Ещё не все постигли до конца, что главной опорой европейского рыцарства, феодального, церковного, династического строя, его скелетом, его костяком была опять-таки его литература, особенно его чудесная поэзия, его песни, его баллады. Именно она, литература, сберегла этот мир от раздробленности, сотни и тысячи лет сохраняла его плоть, его жизнь, придавала ему чёткую, закруглённую форму. Она так сильно пропитала собой все верования, все чувства и вдохновения людей, что этот мир сохраняет свою власть по сей день, стойко сопротивляясь мощным превратностям времени…

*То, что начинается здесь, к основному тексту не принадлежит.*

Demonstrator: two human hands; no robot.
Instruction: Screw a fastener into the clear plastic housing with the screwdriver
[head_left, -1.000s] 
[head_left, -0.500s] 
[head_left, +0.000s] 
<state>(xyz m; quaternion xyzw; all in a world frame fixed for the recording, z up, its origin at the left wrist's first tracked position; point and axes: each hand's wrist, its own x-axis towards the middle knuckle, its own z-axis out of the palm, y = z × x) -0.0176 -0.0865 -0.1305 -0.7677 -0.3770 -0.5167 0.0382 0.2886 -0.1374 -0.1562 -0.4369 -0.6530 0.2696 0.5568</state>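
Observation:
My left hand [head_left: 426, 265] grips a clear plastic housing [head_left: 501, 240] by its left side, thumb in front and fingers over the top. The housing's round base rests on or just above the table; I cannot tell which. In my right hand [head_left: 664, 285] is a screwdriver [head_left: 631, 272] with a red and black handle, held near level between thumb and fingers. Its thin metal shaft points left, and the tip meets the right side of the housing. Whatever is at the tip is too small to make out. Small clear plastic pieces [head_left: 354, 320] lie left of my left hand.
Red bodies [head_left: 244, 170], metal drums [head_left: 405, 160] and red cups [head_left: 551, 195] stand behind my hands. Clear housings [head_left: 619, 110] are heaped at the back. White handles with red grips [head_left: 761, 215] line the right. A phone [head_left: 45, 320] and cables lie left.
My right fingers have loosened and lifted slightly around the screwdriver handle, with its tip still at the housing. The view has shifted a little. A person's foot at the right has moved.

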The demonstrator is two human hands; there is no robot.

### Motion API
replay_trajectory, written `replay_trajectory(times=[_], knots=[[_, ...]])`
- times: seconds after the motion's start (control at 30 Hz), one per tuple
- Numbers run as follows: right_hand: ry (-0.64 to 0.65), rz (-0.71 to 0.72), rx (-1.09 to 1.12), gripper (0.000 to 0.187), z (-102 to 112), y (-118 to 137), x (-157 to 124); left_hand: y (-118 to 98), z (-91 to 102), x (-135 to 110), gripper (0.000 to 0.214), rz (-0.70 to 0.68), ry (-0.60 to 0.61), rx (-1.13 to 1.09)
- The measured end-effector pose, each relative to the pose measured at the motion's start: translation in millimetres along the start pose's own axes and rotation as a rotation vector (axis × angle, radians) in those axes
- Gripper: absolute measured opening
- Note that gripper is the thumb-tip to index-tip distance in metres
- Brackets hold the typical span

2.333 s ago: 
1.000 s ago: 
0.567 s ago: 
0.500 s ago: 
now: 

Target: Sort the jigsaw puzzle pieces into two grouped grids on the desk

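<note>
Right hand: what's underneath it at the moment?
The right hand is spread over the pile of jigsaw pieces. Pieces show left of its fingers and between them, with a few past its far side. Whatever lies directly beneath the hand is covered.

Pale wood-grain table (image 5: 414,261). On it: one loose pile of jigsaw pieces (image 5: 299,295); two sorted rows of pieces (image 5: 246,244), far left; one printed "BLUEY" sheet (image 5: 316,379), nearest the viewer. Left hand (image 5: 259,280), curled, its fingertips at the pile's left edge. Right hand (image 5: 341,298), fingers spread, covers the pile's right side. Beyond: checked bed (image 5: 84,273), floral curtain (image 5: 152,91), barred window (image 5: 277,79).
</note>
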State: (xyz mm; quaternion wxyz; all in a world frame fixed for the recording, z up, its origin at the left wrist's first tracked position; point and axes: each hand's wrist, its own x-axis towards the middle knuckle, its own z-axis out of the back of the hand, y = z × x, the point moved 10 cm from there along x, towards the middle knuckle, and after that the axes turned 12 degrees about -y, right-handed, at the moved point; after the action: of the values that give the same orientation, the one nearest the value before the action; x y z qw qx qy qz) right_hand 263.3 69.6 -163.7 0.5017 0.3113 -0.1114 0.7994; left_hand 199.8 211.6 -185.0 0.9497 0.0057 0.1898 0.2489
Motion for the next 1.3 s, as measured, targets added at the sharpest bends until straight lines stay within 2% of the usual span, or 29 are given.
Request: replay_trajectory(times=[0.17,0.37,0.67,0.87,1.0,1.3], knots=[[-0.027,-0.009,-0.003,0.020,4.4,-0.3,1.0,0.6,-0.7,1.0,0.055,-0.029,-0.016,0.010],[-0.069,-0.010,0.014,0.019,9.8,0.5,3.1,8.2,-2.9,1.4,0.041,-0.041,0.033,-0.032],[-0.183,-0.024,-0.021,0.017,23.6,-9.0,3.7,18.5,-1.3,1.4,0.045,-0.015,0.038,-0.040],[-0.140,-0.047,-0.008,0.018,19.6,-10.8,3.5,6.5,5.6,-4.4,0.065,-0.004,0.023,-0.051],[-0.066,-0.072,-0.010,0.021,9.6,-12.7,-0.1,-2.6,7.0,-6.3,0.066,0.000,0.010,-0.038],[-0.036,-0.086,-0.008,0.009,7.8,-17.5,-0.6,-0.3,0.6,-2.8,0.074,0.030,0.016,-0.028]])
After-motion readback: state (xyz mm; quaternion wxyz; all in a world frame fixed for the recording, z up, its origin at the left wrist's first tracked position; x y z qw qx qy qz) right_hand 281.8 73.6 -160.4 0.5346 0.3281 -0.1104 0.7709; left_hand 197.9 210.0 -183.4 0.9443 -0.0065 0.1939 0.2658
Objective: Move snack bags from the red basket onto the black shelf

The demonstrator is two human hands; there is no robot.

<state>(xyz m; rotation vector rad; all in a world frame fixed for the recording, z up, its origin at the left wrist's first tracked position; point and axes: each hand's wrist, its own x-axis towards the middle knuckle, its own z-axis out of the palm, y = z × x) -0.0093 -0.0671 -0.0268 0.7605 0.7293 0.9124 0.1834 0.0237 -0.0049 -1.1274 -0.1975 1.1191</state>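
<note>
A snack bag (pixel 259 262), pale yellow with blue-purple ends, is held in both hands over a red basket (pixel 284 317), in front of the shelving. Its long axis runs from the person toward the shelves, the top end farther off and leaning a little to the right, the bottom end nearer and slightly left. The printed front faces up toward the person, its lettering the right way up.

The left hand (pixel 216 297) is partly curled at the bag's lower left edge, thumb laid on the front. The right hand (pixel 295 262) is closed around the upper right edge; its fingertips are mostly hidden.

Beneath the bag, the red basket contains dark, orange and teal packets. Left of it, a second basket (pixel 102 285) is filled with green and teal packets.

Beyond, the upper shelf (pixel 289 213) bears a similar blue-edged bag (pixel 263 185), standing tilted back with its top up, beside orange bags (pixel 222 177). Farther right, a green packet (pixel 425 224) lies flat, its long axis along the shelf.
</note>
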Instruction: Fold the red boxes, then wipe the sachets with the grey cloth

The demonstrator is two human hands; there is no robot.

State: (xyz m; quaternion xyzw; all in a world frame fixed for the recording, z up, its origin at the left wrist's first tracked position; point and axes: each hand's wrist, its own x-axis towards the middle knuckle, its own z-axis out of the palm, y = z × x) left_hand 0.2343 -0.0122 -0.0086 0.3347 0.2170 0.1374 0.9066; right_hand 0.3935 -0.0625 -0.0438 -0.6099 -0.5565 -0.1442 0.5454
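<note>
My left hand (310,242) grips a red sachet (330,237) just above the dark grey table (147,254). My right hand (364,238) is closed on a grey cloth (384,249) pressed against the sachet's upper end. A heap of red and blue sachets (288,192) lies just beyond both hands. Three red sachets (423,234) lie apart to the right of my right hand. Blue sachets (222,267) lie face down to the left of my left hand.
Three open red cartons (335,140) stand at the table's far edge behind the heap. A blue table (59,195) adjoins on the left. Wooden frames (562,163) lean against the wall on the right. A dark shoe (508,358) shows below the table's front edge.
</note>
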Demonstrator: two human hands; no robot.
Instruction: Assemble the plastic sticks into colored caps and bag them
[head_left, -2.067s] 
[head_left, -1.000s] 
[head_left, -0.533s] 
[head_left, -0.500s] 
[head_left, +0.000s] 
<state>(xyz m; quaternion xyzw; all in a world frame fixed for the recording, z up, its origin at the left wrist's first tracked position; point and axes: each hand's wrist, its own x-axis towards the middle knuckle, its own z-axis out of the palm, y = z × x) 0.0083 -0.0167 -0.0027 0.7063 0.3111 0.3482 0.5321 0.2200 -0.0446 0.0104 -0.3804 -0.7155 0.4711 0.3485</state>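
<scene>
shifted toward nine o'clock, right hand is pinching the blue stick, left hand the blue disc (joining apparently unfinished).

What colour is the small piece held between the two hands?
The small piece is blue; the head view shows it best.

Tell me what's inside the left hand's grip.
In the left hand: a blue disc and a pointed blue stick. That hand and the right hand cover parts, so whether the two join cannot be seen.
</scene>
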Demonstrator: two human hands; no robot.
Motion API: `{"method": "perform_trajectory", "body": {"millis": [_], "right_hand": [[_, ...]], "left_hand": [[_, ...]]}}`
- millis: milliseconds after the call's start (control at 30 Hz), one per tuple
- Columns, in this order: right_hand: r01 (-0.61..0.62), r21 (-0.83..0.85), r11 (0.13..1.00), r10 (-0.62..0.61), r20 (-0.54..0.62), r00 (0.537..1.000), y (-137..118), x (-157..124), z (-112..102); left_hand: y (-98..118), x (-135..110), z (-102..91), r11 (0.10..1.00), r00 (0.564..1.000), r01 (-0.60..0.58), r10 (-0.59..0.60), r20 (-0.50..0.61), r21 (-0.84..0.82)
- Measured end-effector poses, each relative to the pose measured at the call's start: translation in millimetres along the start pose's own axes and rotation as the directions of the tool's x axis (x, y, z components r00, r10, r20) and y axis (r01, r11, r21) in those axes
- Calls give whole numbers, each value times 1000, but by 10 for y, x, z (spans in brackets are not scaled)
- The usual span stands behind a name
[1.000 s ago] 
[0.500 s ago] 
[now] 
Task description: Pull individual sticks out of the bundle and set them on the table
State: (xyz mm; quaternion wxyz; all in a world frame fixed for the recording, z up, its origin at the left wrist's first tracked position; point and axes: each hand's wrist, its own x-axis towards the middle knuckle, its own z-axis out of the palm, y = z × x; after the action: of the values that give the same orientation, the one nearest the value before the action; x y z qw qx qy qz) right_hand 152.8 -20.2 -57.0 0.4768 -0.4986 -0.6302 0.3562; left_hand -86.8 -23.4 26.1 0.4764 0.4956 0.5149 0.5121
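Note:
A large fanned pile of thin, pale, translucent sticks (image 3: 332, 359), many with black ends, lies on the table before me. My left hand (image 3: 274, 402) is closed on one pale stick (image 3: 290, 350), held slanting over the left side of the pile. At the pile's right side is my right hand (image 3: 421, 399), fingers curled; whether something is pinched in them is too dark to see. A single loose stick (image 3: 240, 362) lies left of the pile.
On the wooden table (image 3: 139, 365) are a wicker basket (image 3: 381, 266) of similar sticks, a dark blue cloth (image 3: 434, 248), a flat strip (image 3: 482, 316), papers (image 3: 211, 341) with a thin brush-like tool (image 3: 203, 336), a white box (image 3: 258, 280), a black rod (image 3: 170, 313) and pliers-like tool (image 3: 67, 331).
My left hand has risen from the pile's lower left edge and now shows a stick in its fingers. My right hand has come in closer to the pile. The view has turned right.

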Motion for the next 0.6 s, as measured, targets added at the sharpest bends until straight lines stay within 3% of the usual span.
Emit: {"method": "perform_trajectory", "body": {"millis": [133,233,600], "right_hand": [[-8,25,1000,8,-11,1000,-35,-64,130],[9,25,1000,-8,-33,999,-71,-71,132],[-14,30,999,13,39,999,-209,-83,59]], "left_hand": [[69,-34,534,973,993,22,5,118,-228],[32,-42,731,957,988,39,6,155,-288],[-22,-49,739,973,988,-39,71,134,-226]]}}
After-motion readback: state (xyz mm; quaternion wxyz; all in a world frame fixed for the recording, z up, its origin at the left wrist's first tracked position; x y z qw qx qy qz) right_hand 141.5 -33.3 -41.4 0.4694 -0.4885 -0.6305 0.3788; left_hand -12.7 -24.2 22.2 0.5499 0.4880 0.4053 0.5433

В области наук и публицистики Америка как будто не внушает тревог. Напротив, у нас есть основания надеяться, что эта литература будет и глубоко серьёзна, и насущно полезна, и жизненна. Во многом эти надежды, пожалуй, и сейчас уже стали реальностью. Но в области литературы художественной для нашего века и для нашей страны требуется нечто такое, что равносильно сотворению мира. Политические мероприятия, поверхностные избирательные права и законодательство не могут одни влить в демократию новую кровь и поддержать в её теле здоровую жизнь. Для меня нет никакого сомнения, что, пока демократия не займёт в человеческих сердцах, в чувствах и в вере такого же прочного, надёжного места, как феодализм или церковная власть, пока у неё не будет своих собственных вечных источников, бьющих всегда из глубин, — её силы будут слабы, её рост сомнителен, и главного очарования в ней не будет. Два-три подлинно самобытных американских поэта (или два-три живописца, или два-три оратора), поднявшиеся над горизонтом, подобно планетам или звёздам первой величины, могли бы примирить между собой и слить воедино разные народы и далеко отстоящие местности и придать этим Штатам больше сплочённости, больше нравственного единства и тождества (столь необходимых теперь), чем все их конституции, законодательства, политические, военные и промышленные мероприятия взятые вместе. У каждого штата своя история, особый климат, особые города, особый жизненный уклад; потому-то им и необходимы общие типы, общие герои, общие успехи и неудачи, общая слава и общий позор. И не менее, а более, гораздо более, им нужно целое созвездие могучих писателей, художников, учителей, способных стать выразителями всей нашей нации, того, что есть универсального, общего, присущего всей стране, на севере, на юге, у прибрежья и в центре.

По словам историков, отдельные области, города и государства древней Греции вечно враждовали между собой и объединились, увы, лишь тогда, когда их покорили чужеземцы.

Конечно, Америке никакой завоеватель не грозит, и такого объединения ей, к счастью, ожидать не приходится, но всё же меня постоянно пугает мысль о наших внутренних распрях, о том, что у наших Штатов ещё не существует скелета.

Я утверждаю, что в минуты общей опасности естественным объединителем Штатов станет и должен стать отнюдь не закон, не личный интерес каждого, как обычно полагают у нас, не общность денежных, материальных интересов, а горячая и грандиозная Идея, расплавляющая всё своим сокрушительным жаром и сливающая все оттенки различий в одну-единственную безграничную духовную, эмоциональную силу.

Могут возразить (считаю такое возражение вполне основательным), что самое главное — это всеобщее благополучие, зажиточность масс, сопутствуемая жизненными удобствами всякого рода, что это главное и ничего другого не надо. Могут указать, что наша республика, превращая дикие степи в плодородные фермы, проводя железные дороги, строя корабли и машины, уже тем самым создаёт величайшие произведения искусства, величайшие поэмы и т. д. И могут спросить: не важнее ли эти корабли, машины и фермы, чем откровения самых великих рапсодов, художников, вещих литературных жрецов?